Edna and Joe may have different “sport-specific” goals. She wants to be able to pick up her grand kid and to get up from the floor with no help and no groaning, should she decide to get down there to play with him. She aspires to stand up from a chair spritely, to walk strongly, without fearing of falling and breaking her hip.
Joe’s goal is to be able to sprint with his 100-pound kit, quickly move in and out of different shooting positions, negotiate obstacles without blowing out an ankle or a hamstring, carry a wounded brother-in-arms.
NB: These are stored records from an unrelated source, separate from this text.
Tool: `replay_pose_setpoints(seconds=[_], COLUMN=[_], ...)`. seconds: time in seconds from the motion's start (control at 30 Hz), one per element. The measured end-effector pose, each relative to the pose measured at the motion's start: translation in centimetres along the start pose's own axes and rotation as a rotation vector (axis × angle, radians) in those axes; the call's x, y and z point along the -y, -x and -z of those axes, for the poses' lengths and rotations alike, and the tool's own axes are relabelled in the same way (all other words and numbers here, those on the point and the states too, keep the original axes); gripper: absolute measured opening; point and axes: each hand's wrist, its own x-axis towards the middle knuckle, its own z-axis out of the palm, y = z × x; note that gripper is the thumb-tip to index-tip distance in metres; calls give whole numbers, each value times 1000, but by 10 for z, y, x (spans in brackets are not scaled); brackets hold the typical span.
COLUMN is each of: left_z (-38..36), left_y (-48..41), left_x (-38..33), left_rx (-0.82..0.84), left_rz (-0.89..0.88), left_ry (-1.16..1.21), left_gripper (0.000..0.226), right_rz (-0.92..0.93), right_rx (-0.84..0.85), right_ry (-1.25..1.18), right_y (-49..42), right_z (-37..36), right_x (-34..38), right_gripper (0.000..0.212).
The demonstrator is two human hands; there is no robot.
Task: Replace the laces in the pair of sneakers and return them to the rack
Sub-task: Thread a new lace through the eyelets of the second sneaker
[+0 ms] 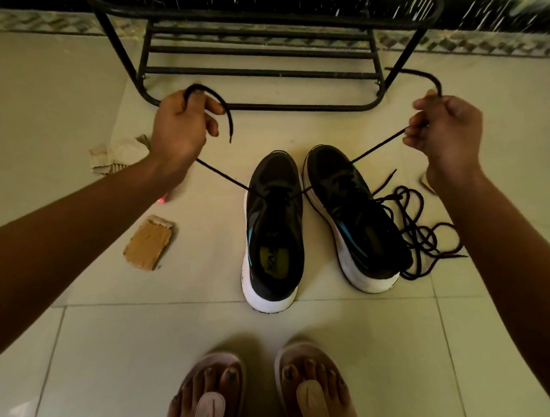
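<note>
From the head camera, the pair of sneakers stands side by side on the tiled floor [73,91], toes towards the foot of the black metal rack [261,73] along the floor's far edge and heels just short of the nearest tile joint. The left hand [182,127] is closed in a fist round one end of a dark lace [223,176], with the spare tip curling over its knuckles. The right hand [447,131] pinches the other end between curled fingers. Both hands are raised and drawn well apart, so the lace runs taut down to the front eyelets of the left sneaker [274,233], its right-hand run passing over the toe of the right sneaker [342,189]. A tangle of loose laces [421,233] lies on the floor against the right sneaker's outer side. The lace looks thin, limp and light, stiff only at the tips, so I judge it best gripped close to a tip for threading and pulled evenly, or one end will slip back through. The sneakers look light, with soft uppers and firm white soles; the heel collar seems the likeliest hold for lifting them to the rack. A piece of cardboard [147,245] and some crumpled paper [117,155] lie towards the floor's left side, and sandalled feet [209,397] show at the near edge.
</note>
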Motion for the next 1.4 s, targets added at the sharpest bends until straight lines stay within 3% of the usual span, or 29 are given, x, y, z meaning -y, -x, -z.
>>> replay_pose_setpoints(seconds=[0.1,0.27,0.33,0.43,0.5,0.6,0.73,0.87,0.97,1.07,1.17,1.27,1.33,1.4], left_z=[3,8,7,7,6,-2,-13,-12,-10,-9,-10,-21,-30,-37], left_y=[-3,-7,-7,-8,-7,0,13,16,17,21,32,50,66,81], left_x=[6,10,11,7,1,-13,-32,-45,-47,-48,-50,-41,-29,-12], left_rx=[-6,-4,-2,-4,58,189,275,293,305,357,581,1040,1371,1588], left_rz=[79,115,94,63,90,135,111,75,35,44,70,162,264,322], left_ry=[24,66,36,-57,-6,152,273,369,379,398,323,96,-106,-328], left_gripper=[38,41,42,45,44,38,35,33,33,35,36,30,29,28], right_rz=[-57,-29,15,57,96,316,291,281,291,258,292,355,360,366], right_rx=[-44,-94,39,408,443,487,787,943,945,944,913,875,875,876], right_ry=[-62,62,355,1118,1313,1028,639,516,491,558,784,999,1007,947], right_y=[-2,0,-1,2,11,31,55,70,75,69,61,58,59,59], right_z=[3,2,8,13,5,-17,-56,-83,-87,-81,-71,-65,-64,-64], right_x=[-5,-13,-14,-13,-11,-3,1,-10,-18,-24,-31,-40,-45,-46], right_gripper=[25,24,22,28,41,48,48,34,20,24,38,32,27,20])
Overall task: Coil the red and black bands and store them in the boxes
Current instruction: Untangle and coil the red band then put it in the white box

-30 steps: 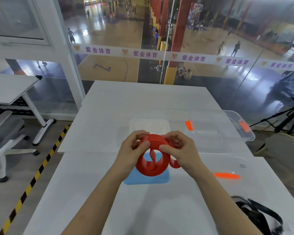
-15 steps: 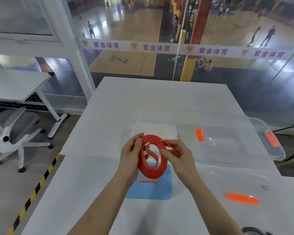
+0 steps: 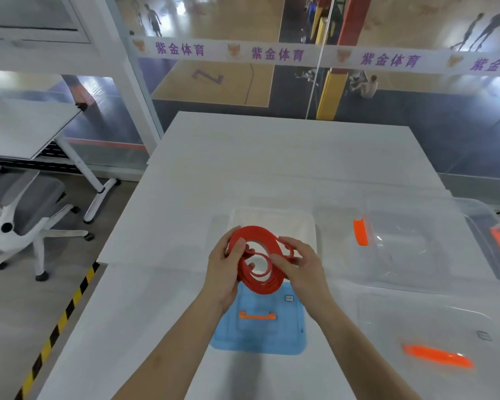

Different as they appear, Edna’s and Joe’s goals rely on the same elements: mobile hips and knees, powerful legs, a stable trunk, a well “knit” body that moves as a unit, rather than a “collection of body parts.” Once these general demands are met, specific skill practice may be needed—the Ranger needs to know how to correctly pick up a wounded comrade—but that becomes a piece of cake once the fundamental movement patterns are there, along with mobility and general strength.
There are many ways to develop these fundamental qualities. For instance, one could take up yoga to get flexible (despite a decided lack of squat type poses), get strong with the powerlifts, and go to a physical therapist to attempt (in vain, unless the PT’s name is Gray Cook) to make everything fire the right way.
Edna might get her arm twisted into yoga, but Joe would just as likely take up interior decorating. In the same vein, Edna would rather join a gun range than a powerlifting gym.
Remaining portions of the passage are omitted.